Exercise: Check every line of the material for the word "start". Copy those that have it.

(Provided data)

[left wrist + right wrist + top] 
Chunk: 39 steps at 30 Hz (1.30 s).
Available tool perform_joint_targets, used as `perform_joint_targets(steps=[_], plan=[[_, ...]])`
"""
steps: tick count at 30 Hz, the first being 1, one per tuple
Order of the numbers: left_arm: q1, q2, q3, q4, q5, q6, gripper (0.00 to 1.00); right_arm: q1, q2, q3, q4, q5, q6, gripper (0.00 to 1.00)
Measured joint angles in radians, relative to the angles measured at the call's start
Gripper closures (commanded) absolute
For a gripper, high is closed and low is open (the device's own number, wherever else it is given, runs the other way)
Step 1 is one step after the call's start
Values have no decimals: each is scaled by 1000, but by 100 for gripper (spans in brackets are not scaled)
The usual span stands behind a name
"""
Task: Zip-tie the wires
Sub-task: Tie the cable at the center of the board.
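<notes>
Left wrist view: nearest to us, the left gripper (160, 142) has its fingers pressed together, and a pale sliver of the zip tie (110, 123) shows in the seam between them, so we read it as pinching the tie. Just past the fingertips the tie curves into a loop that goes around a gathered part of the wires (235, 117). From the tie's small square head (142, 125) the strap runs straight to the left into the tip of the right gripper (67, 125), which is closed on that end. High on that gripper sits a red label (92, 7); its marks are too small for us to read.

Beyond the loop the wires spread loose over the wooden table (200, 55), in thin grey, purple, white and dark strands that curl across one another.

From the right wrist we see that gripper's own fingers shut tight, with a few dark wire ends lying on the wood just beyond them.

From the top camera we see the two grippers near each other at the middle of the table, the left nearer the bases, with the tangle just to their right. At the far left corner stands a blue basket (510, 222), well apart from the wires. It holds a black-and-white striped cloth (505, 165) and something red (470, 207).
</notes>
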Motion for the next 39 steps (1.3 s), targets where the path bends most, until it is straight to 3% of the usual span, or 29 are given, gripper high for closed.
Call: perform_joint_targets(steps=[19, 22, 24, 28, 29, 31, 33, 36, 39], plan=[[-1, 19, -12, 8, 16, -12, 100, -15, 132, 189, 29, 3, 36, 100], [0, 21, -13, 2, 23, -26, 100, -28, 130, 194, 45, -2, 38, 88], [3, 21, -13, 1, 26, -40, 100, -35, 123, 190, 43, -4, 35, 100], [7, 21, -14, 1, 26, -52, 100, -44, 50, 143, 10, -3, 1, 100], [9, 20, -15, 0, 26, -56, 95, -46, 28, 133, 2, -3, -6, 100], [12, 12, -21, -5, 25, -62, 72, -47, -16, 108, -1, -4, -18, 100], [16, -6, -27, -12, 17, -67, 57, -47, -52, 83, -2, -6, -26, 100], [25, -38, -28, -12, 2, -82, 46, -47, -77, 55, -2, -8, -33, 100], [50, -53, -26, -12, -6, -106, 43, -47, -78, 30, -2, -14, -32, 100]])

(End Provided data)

Output of the task:
Measured joint angles in radians, relative to the angles measured at the call's start
Step 1 is one step after the call's start

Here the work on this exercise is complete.